The answer is all of the data repeated exactly, with each picture omitted.
*** Opening Information supplied ***
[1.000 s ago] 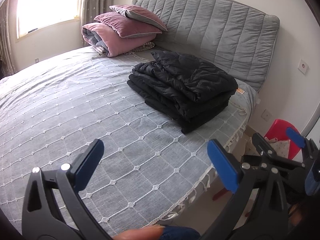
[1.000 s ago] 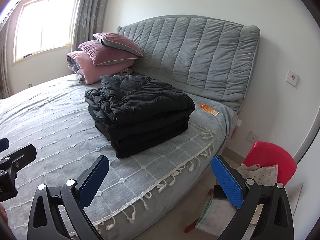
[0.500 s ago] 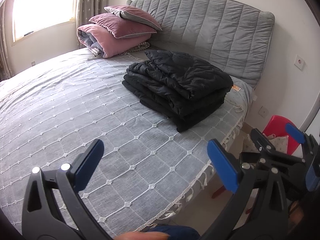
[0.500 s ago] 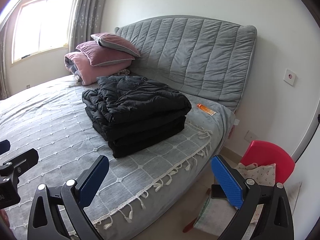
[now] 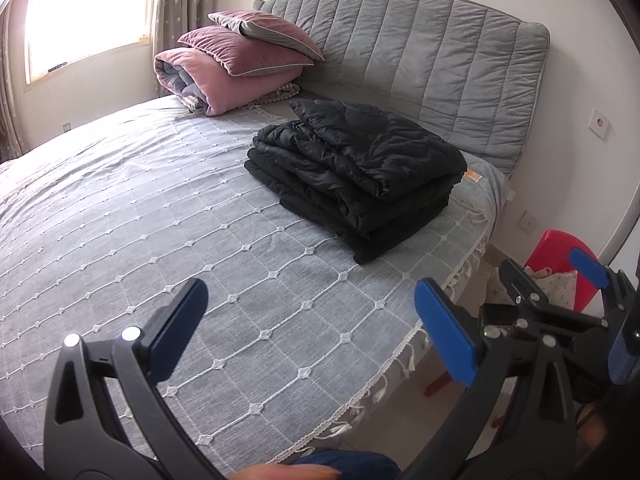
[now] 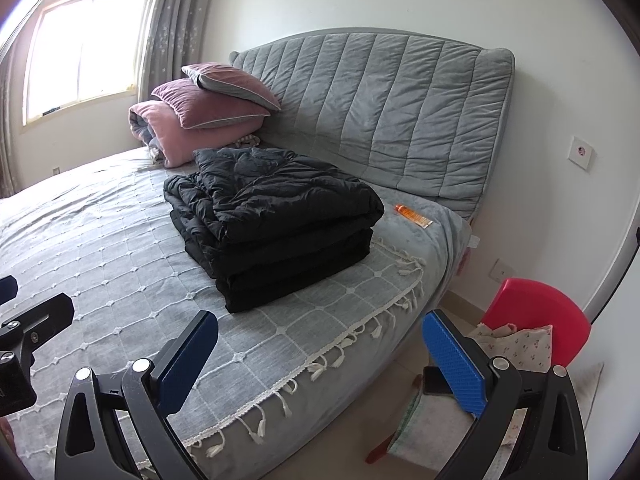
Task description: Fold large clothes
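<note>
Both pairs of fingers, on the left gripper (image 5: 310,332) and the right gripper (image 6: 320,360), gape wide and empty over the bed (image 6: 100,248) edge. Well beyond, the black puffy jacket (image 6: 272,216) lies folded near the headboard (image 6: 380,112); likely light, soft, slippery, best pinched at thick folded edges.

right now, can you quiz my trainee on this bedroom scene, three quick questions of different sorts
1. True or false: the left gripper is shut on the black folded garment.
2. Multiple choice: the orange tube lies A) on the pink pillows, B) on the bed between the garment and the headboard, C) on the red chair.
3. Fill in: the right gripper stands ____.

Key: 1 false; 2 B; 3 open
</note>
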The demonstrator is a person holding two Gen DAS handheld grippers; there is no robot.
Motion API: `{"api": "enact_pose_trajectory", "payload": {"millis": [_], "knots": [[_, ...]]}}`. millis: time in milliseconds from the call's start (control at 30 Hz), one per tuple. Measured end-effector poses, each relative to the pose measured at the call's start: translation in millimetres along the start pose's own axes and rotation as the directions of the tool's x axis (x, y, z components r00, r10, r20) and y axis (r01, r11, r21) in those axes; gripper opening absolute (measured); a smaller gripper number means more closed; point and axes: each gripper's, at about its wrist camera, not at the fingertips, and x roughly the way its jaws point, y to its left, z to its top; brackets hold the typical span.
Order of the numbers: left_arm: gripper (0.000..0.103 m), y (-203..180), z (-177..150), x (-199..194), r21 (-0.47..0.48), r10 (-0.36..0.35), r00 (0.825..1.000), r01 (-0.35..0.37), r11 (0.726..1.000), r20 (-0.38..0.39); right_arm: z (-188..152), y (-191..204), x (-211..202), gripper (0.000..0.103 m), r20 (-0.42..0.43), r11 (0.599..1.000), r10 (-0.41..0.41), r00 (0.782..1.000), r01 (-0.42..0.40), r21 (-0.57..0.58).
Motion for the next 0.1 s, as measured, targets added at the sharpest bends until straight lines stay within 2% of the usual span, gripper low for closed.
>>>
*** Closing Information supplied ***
Answer section
[1.000 s ago] 
[1.000 s ago] 
[0.500 s ago] 
[0.500 s ago] 
[now] 
[now] 
Task description: Fold large clothes
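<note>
Both pairs of fingers, on the left gripper (image 5: 310,332) and the right gripper (image 6: 320,360), gape wide and empty over the bed (image 6: 100,248) edge. Well beyond, the black puffy jacket (image 6: 272,216) lies folded near the headboard (image 6: 380,112); likely light, soft, slippery, best pinched at thick folded edges.

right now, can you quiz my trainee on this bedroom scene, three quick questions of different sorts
1. True or false: the left gripper is shut on the black folded garment.
2. Multiple choice: the orange tube lies A) on the pink pillows, B) on the bed between the garment and the headboard, C) on the red chair.
3. Fill in: the right gripper stands ____.

Key: 1 false; 2 B; 3 open
</note>
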The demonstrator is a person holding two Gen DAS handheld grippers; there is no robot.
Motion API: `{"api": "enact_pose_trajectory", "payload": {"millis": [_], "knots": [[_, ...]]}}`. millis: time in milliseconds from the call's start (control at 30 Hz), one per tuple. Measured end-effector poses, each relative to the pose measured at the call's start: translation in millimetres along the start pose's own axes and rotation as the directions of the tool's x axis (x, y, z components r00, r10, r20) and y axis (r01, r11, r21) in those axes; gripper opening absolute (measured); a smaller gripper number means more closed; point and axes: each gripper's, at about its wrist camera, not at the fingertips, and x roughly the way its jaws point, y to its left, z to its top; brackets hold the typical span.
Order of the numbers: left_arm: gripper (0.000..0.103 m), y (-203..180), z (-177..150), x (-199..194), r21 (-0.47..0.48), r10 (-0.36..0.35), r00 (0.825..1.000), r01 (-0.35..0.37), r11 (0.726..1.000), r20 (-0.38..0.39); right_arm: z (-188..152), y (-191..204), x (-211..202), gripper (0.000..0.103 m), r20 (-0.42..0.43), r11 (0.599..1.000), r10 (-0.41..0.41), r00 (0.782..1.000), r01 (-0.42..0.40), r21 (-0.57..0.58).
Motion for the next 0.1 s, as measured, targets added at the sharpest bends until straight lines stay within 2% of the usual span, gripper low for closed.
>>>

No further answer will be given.